* **Your objective**:
In the entries below, find the line with "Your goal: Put" and the line with "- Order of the". Return those two lines and all lines between them, exactly.

Saved entries

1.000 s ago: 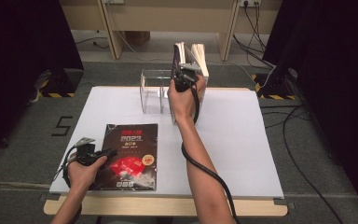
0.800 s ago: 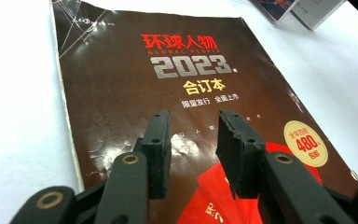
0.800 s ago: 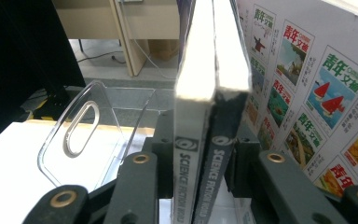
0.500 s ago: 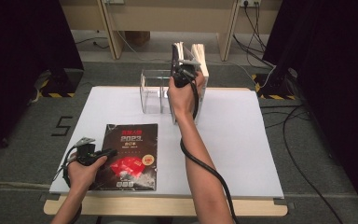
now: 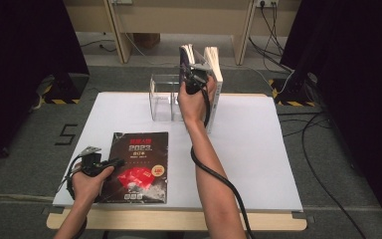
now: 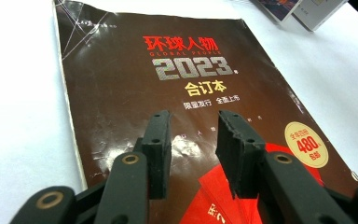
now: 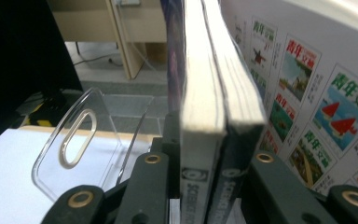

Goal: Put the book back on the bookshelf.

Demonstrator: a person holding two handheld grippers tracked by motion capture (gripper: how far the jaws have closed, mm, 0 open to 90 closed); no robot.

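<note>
The right gripper (image 5: 195,74), jaws just closing, clamps two upright thick paperback magazines (image 7: 214,116) beside the clear acrylic rack (image 5: 163,99); next, slotting them in needs alignment.

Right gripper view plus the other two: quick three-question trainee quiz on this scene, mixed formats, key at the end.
1. True or false: the right gripper has two upright books with pale page edges between its jaws.
2. The dark brown glossy magazine with red "2023" cover is: A) upright in the rack B) flat on the white table C) lifted.
3. What stands left of the gripped books? The clear acrylic ____.

Key: 1 true; 2 B; 3 rack.
</note>
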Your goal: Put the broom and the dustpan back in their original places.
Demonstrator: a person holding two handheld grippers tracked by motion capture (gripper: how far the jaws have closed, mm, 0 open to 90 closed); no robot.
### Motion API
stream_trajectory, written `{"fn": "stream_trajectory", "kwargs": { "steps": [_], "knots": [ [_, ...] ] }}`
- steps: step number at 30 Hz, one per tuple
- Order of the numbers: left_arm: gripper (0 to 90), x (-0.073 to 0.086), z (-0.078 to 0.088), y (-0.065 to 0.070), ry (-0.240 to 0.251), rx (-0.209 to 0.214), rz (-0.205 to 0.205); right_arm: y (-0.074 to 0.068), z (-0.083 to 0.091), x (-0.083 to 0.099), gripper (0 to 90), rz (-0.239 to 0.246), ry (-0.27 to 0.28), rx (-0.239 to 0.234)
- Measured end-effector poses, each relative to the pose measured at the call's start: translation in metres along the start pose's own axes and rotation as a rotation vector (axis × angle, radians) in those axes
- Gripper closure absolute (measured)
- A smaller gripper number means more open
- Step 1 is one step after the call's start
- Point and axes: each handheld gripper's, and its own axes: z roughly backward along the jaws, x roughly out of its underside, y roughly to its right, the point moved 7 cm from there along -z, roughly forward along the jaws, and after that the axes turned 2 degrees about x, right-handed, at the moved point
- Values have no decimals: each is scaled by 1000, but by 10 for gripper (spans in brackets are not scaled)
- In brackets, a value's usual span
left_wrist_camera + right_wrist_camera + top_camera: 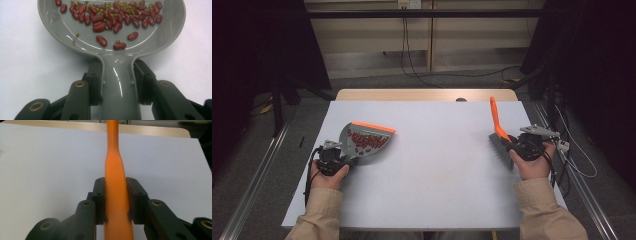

* **Task answer**:
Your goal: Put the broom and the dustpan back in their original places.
Demonstrator: a person holding two handheld grippers tracked by motion capture (gripper: how far the jaws have closed, mm, 0 open to 90 closed); no robot.
### Motion API
stream_trajectory, written `{"fn": "stream_trajectory", "kwargs": { "steps": [_], "knots": [ [_, ...] ] }}`
- steps: step number at 30 Hz, one per tuple
- Order of the numbers: left_arm: gripper (0 to 90), x (-0.073 to 0.086), z (-0.078 to 0.088), y (-0.065 to 0.070), ry (-0.240 to 0.251), rx (-0.209 to 0.214), rz (-0.205 to 0.205); right_arm: y (-0.074 to 0.068), z (-0.083 to 0.091), x (-0.083 to 0.099), gripper (0 to 90), rz (-0.239 to 0.246), ry (-0.27 to 0.28), rx (-0.239 to 0.234)

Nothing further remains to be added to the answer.